* WHAT THE TASK REQUIRES:
Pictures do not belong in the copy; retype the records below exactly.

Records from a data collection:

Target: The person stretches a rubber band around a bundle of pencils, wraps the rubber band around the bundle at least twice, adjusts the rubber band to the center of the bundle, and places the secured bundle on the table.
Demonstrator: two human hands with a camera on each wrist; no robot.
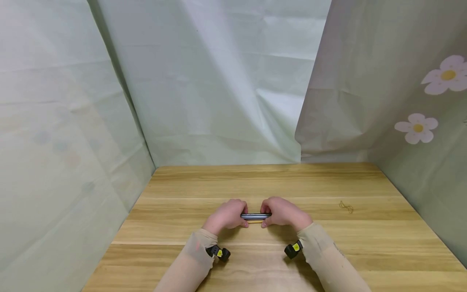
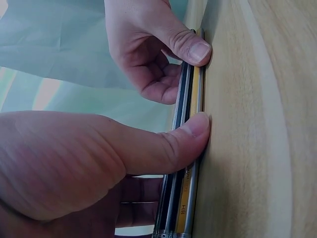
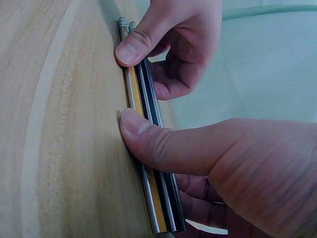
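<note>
A small bundle of pencils [image 1: 255, 217], striped in yellow, black and silver, lies sideways just at the tabletop in the middle of the head view. My left hand [image 1: 228, 214] grips its left end, thumb on the near side and fingers behind. At the right end my right hand [image 1: 284, 211] holds it the same way. In the left wrist view, "HB" can be read on a yellow pencil [image 2: 184, 203]. Metal-capped ends [image 3: 124, 24] stick out past the left thumb in the right wrist view. The fingers hide parts of the bundle, so its exact number cannot be told.
A thin, twisted tan rubber band [image 1: 345, 207] lies on the wooden table [image 1: 204, 182] to the right of my right hand. Pale fabric walls [image 1: 226, 121] enclose the table at the back and sides. Each wrist carries a small black strapped device [image 1: 292, 250].
</note>
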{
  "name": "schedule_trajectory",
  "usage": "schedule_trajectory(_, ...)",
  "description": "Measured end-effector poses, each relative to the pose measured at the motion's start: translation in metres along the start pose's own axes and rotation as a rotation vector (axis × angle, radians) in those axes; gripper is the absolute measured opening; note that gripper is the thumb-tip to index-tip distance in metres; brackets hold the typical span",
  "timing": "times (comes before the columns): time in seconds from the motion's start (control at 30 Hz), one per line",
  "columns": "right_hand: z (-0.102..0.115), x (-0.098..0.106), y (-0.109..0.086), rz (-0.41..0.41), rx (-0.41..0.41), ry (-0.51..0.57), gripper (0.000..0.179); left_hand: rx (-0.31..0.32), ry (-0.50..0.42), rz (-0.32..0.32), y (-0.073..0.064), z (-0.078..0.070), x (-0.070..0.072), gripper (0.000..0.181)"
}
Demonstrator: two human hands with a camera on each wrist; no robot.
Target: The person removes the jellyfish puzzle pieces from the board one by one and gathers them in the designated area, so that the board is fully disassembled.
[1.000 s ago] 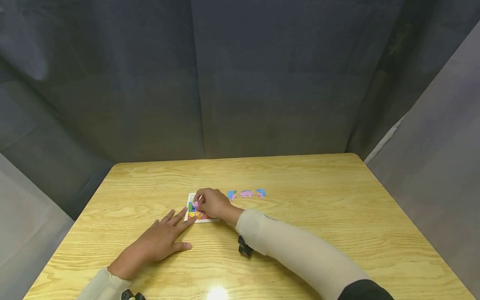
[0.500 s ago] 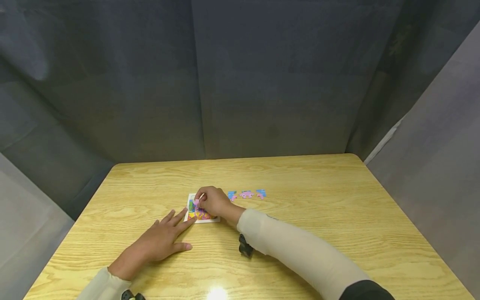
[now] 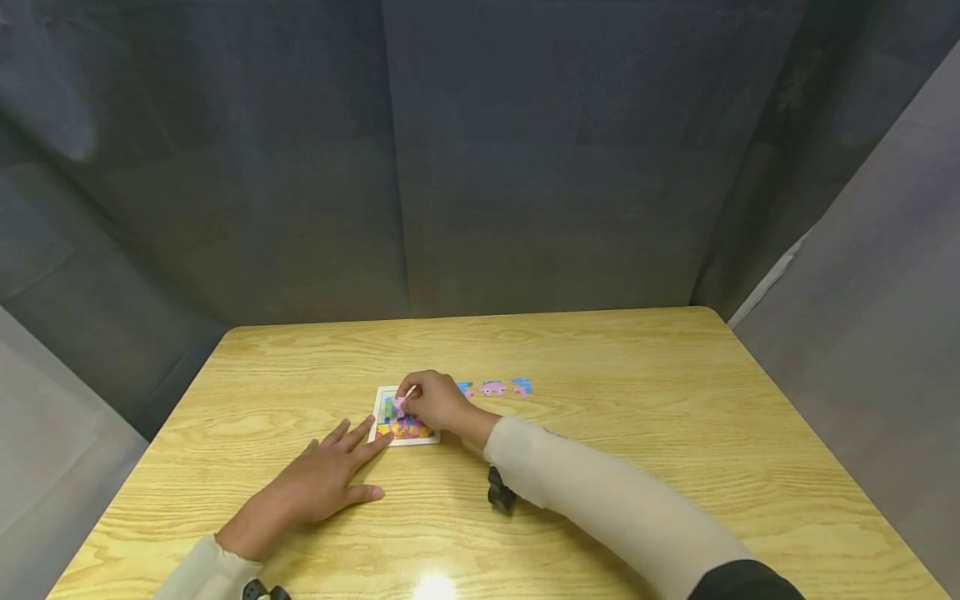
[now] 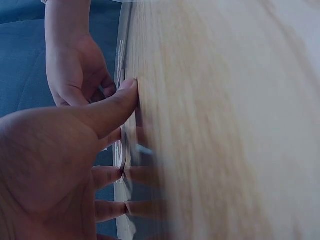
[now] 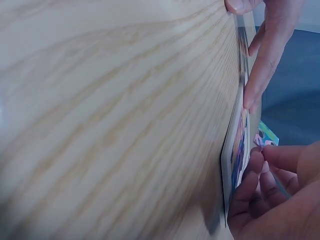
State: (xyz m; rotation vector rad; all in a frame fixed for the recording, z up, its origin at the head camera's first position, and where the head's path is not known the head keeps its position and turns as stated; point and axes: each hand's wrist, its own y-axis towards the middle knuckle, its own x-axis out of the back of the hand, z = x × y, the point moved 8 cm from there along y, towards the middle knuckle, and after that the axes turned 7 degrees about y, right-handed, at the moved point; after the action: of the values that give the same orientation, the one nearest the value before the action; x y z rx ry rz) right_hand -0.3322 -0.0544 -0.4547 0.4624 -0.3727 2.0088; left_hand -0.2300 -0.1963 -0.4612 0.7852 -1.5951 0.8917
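Note:
A jigsaw puzzle board point(image 3: 385, 391) with a white border lies left of centre on the table, its lower part filled with yellow, pink and purple picture. My left hand point(image 3: 322, 477) lies spread, palm down, with two fingertips on the board's left and near border. Over the board, my right hand point(image 3: 438, 404) pinches a jigsaw piece between thumb and fingertips. The right wrist view shows this piece point(image 5: 268, 133), pink with green and blue, tilted up off the board. Part of the board's upper right is hidden behind the right hand.
To the right of the board lie loose jigsaw pieces: a pink one with eyes point(image 3: 493, 388), a blue and pink one point(image 3: 522, 386), and another point(image 3: 466, 389) partly behind the right hand. Dark curtains point(image 3: 555, 167) stand behind the wooden table point(image 3: 615, 367).
My right hand has shifted a little to the right over the board with the jigsaw piece, baring more of the picture and overlapping the nearest loose piece. The left hand has stayed put.

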Motion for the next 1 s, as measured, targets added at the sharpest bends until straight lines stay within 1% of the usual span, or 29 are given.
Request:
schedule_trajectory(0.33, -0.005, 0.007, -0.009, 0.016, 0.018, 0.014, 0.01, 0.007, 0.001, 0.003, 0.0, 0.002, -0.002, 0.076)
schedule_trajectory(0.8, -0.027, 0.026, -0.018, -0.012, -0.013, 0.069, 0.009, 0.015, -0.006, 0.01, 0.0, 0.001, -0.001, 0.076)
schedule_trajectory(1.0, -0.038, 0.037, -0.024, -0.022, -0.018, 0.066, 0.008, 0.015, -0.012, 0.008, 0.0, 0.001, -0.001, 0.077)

* TASK RESULT:
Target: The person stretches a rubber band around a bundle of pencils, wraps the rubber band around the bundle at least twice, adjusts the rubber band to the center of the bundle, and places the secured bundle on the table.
Demonstrator: two human hands with a camera on each wrist; no robot.
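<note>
A small bundle of pencils [image 1: 255, 217], striped in yellow, black and silver, lies sideways just at the tabletop in the middle of the head view. My left hand [image 1: 228, 214] grips its left end, thumb on the near side and fingers behind. At the right end my right hand [image 1: 284, 211] holds it the same way. In the left wrist view, "HB" can be read on a yellow pencil [image 2: 184, 203]. Metal-capped ends [image 3: 124, 24] stick out past the left thumb in the right wrist view. The fingers hide parts of the bundle, so its exact number cannot be told.
A thin, twisted tan rubber band [image 1: 345, 207] lies on the wooden table [image 1: 204, 182] to the right of my right hand. Pale fabric walls [image 1: 226, 121] enclose the table at the back and sides. Each wrist carries a small black strapped device [image 1: 292, 250].
</note>
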{
  "name": "schedule_trajectory",
  "usage": "schedule_trajectory(_, ...)",
  "description": "Measured end-effector poses, each relative to the pose measured at the motion's start: translation in metres along the start pose's own axes and rotation as a rotation vector (axis × angle, radians) in those axes; gripper is the absolute measured opening; note that gripper is the thumb-tip to index-tip distance in metres; brackets hold the typical span",
  "timing": "times (comes before the columns): time in seconds from the motion's start (control at 30 Hz), one per line",
  "columns": "right_hand: z (-0.102..0.115), x (-0.098..0.106), y (-0.109..0.086), rz (-0.41..0.41), rx (-0.41..0.41), ry (-0.51..0.57), gripper (0.000..0.179); left_hand: rx (-0.31..0.32), ry (-0.50..0.42), rz (-0.32..0.32), y (-0.073..0.064), z (-0.078..0.070), x (-0.070..0.072), gripper (0.000..0.181)"
}
Demonstrator: two human hands with a camera on each wrist; no robot.
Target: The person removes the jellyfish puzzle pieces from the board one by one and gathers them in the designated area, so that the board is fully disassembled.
[1.000 s ago] 
[0.500 s ago] 
[now] 
[now] 
[now] 
State: (xyz m; rotation vector rad; all in a frame fixed for the recording, z up, its origin at the head camera's first position, and where the head's path is not known the head keeps its position and turns as stated; point and axes: each hand's wrist, its own y-axis towards the middle knuckle, its own x-axis out of the back of the hand, z = x × y, the point moved 8 cm from there along y, towards the middle knuckle, and after that the axes turned 7 degrees about y, right-handed, at the moved point; after the action: of the values that give the same orientation, the one nearest the value before the action; x y z rx ry rz) right_hand -0.3322 -0.0544 -0.4547 0.4624 -0.3727 2.0088; left_hand -0.2300 -0.1963 -0.4612 0.7852 -1.5951 0.8917
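Note:
A jigsaw puzzle board point(image 3: 385, 391) with a white border lies left of centre on the table, its lower part filled with yellow, pink and purple picture. My left hand point(image 3: 322, 477) lies spread, palm down, with two fingertips on the board's left and near border. Over the board, my right hand point(image 3: 438, 404) pinches a jigsaw piece between thumb and fingertips. The right wrist view shows this piece point(image 5: 268, 133), pink with green and blue, tilted up off the board. Part of the board's upper right is hidden behind the right hand.
To the right of the board lie loose jigsaw pieces: a pink one with eyes point(image 3: 493, 388), a blue and pink one point(image 3: 522, 386), and another point(image 3: 466, 389) partly behind the right hand. Dark curtains point(image 3: 555, 167) stand behind the wooden table point(image 3: 615, 367).
My right hand has shifted a little to the right over the board with the jigsaw piece, baring more of the picture and overlapping the nearest loose piece. The left hand has stayed put.
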
Motion for the next 1 s, as measured, targets added at the sharpest bends until straight lines stay within 1% of the usual span, or 29 are given.
Request:
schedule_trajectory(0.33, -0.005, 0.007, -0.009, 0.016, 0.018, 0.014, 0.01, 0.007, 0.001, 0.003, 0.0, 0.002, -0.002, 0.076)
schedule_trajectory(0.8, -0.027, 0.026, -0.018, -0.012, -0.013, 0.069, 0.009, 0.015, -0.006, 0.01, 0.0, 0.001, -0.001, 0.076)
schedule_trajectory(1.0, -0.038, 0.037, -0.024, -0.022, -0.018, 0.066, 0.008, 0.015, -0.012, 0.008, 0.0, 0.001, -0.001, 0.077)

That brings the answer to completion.